Unicef Rights Respecting School
We are Bronze Rights Committed!
'A Rights Respecting School is a place where we can all feel confident with ourselves and it encourages us to use our voice. It has helped me build my confidence.' Ash Tree Pupil 2019
1.5 million children go to a Rights Respecting School and Ash Tree is one of those! We currently hold a Bronze Award for being a Rights Respecting School and we are on a journey to becoming a Silver Awarded school this academic year. There are four key areas of impact for children at a Rights Respecting school; well being, participation, relationships and self-esteem. The difference that a Rights Respecting School makes goes beyond the school gates, making a positive impact on the whole community.
Rights Respecting at Kippax Ash Tree
At Kippax Ash Tree School, we are committed to building a sustainable ‘rights respecting environment’. The school will effectively promote the values and principles of the ‘United Nations Convention on the Rights of the Child’ and use it to underpin our vision for school improvement. Policies and practice have been reviewed with reference to the convention. Above all else, the best interests of our children are a top priority in all our actions. Our Pupil Parliament, consisting of children from Year 5 and 6, will be spearheading this exciting journey to achieving the Silver Award.

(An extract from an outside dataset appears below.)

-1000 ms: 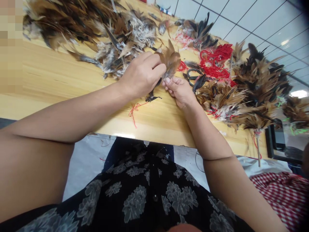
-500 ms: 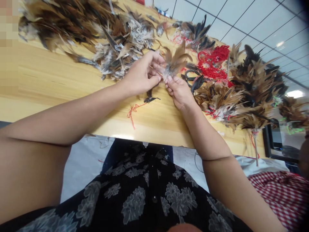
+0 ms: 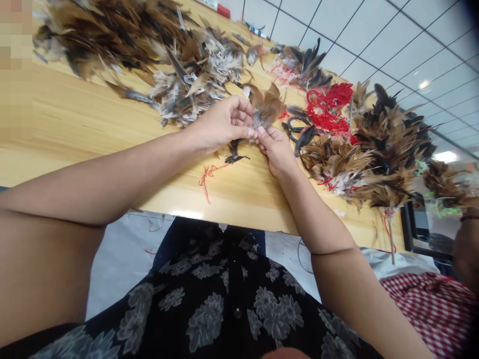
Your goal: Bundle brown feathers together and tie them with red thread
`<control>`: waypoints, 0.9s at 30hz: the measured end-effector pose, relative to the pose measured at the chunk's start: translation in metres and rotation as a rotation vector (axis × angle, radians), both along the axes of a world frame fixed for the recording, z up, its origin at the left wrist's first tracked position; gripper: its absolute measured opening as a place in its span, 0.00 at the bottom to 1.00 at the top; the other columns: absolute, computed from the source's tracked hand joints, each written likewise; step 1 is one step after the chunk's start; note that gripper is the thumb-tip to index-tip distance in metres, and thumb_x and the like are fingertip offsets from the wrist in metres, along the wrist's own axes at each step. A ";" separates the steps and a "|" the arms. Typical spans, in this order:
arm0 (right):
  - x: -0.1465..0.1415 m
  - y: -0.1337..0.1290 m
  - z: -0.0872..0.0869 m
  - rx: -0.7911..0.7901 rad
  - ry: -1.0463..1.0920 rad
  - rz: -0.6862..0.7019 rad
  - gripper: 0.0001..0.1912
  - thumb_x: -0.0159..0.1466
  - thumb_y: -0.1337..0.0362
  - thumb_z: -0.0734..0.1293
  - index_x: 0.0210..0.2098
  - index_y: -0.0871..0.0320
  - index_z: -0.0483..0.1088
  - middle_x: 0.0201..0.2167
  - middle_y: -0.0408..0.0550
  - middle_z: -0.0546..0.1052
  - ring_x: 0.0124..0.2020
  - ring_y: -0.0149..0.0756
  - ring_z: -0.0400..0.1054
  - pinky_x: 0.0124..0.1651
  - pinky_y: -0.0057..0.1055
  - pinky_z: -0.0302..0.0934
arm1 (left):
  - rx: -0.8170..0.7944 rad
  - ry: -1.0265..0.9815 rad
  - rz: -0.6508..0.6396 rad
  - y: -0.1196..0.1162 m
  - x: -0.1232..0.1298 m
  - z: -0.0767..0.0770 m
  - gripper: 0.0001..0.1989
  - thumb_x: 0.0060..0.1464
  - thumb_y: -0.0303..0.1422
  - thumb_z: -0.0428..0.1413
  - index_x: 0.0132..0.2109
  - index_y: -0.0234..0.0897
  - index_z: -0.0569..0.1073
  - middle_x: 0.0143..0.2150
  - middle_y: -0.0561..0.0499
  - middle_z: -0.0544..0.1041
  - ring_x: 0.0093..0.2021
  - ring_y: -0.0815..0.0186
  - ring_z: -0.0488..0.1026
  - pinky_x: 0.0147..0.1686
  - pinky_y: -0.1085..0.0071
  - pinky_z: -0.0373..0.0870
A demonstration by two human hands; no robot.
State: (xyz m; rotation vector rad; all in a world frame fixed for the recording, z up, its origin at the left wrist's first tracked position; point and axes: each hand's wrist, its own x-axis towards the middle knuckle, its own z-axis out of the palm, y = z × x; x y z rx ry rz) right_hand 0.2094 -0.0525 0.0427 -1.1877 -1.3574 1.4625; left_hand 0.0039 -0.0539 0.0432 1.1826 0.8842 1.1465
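Observation:
A small bunch of brown feathers (image 3: 267,104) with fluffy grey bases points away from me over the wooden table (image 3: 254,199). My right hand (image 3: 275,144) pinches the quill ends between thumb and fingers. From the other side my left hand (image 3: 234,122) closes its thumb and fingertips on the same quill ends, so the two hands nearly touch. A small dark feather (image 3: 236,158) and a thin tangle of red string (image 3: 209,174) lie on the table just below my hands.
Loose feathers (image 3: 112,40) spread across the upper left. Right of my hands lie black-handled scissors (image 3: 297,127), a heap of red yarn (image 3: 331,107) and tied feather bundles (image 3: 340,164). A feather duster on a stick (image 3: 389,209) overhangs the edge. Another person's checked red cloth (image 3: 426,309) shows lower right.
My left thumb has come in to the quill ends beside my right fingers. The feather bunch has tipped and looks shorter from here. The whole view has shifted slightly.

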 end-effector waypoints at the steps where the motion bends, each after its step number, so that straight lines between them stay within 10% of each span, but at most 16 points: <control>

We are developing this approach to build upon our value-based learning, continue our positive cultural development and create an even more harmonious and open atmosphere, where everyone involved in the school will be respectful of each other and understand the responsibilities they have to one another and themselves.

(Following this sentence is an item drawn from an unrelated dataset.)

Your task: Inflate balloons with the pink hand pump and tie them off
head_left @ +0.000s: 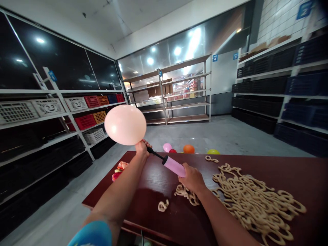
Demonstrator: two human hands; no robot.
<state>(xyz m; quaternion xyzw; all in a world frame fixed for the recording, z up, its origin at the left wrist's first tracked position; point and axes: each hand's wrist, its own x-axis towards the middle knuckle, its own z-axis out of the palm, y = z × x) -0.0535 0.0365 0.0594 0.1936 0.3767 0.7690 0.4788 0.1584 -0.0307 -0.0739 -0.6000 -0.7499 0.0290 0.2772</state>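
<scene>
A large pale pink balloon [125, 124], inflated, is at the upper end of my left arm. My left hand [142, 148] is closed around the balloon's neck, where the black nozzle end of a pump meets it. My right hand [192, 177] is wrapped round the lower end of the pink pump barrel [174, 166]. The pump slants between both hands above the dark red table [153, 177], its black rod [156, 154] showing between the left hand and the barrel.
Beige rope-like loops [251, 198] lie heaped at the table's right. Uninflated balloons [117, 175] lie at its left edge. Beyond the far edge show orange [189, 149], pink, red and yellow-green balloons. Shelves with crates [85, 122] line the sides.
</scene>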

Children are healthier and happier
By promoting the values of respect, dignity and non-discrimination, children’s self-esteem and well being is boosted and they are less likely to suffer from stress. A child who understands their rights understands how they and others should be treated and their sense of self-worth is strengthened.
Children feel safe
The Rights Respecting Schools Award gives children a powerful language to use to express themselves and to challenge the way they are treated. They are also able to challenge injustices for other children. Children and young people are empowered to access information that enables them to make informed decisions about their learning, health and well being.

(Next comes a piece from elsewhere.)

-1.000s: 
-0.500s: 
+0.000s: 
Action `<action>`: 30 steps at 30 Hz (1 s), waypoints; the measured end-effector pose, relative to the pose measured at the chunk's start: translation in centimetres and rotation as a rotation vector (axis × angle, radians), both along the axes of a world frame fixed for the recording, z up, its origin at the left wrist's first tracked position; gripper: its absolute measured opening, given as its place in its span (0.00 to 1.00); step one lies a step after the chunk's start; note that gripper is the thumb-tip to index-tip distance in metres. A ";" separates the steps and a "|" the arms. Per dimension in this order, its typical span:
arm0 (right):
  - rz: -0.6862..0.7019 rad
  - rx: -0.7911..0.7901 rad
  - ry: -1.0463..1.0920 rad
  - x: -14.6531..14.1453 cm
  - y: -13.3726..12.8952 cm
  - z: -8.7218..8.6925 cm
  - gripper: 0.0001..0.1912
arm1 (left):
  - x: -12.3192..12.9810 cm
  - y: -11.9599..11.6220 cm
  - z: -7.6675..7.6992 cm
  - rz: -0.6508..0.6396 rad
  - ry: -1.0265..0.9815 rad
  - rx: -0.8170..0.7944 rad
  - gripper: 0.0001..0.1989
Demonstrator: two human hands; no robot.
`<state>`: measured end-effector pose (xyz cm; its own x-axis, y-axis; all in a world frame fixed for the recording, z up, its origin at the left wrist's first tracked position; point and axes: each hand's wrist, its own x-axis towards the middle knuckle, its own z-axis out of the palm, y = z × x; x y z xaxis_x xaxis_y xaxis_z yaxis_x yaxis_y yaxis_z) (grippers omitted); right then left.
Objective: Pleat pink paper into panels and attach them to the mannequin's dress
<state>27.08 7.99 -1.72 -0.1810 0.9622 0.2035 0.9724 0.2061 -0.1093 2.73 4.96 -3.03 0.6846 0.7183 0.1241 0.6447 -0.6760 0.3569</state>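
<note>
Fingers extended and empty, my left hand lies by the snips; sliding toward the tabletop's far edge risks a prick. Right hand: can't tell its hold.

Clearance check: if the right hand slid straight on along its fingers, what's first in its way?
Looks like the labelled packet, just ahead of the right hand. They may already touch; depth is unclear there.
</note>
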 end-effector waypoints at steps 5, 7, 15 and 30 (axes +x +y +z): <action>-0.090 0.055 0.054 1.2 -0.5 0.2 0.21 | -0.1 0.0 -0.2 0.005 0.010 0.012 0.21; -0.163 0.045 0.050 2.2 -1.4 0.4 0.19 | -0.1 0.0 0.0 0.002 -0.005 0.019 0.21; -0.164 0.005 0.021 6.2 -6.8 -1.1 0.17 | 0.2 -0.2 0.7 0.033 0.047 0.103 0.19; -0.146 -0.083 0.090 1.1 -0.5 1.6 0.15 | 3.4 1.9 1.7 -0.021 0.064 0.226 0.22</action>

Children have better relationships
Both with their teachers and their peers, based on mutual respect and the value of everyone’s opinion. In a Rights Respecting school children are treated as equals by their fellow pupils and by the adults in the school. Children and young people are involved in how the Award is implement in the school but are also involved in strategic decision-making; in decisions about their learning; and in views about their well-being.
Children become active and involved in school life and the wider world
This builds their confidence to make informed decisions. They have a moral framework, based on equality and respect for all that lasts a lifetime, as they grow into engaged, responsible members of society. Children and adults develop an ethos and language of rights and respect around the school. Rights and principles of the Convention are used to put moral situations into perspective and consider rights-respecting solutions – this all has a huge impact on relationships and well-being. Children and young people get very involved in raising awareness about social justice issues, both at home and abroad. They become ambassadors for rights and take part in campaigns and activities to help to bring about change.
A charter is a visual document that establishes an agreed set of rights-based principles upon which relationships can be based and which provide a language for shared values. Creating charters can support a positive learning environment for children and young people the classroom, across the whole school, in the playground or in specific departments or other areas within the school context.
Creating a charter helps to make the United Nations Convention on the Rights of the Child (CRC) more prominent and relevant. It is a framework for both adults and children and young people on how to respect each other’s rights. A charter not only provides an opportunity to learn about specific articles from the CRC, but helps to establish and build shared values and relationships for creating a rights respecting ethos. The process of developing a charter models a rights respecting way of working in school.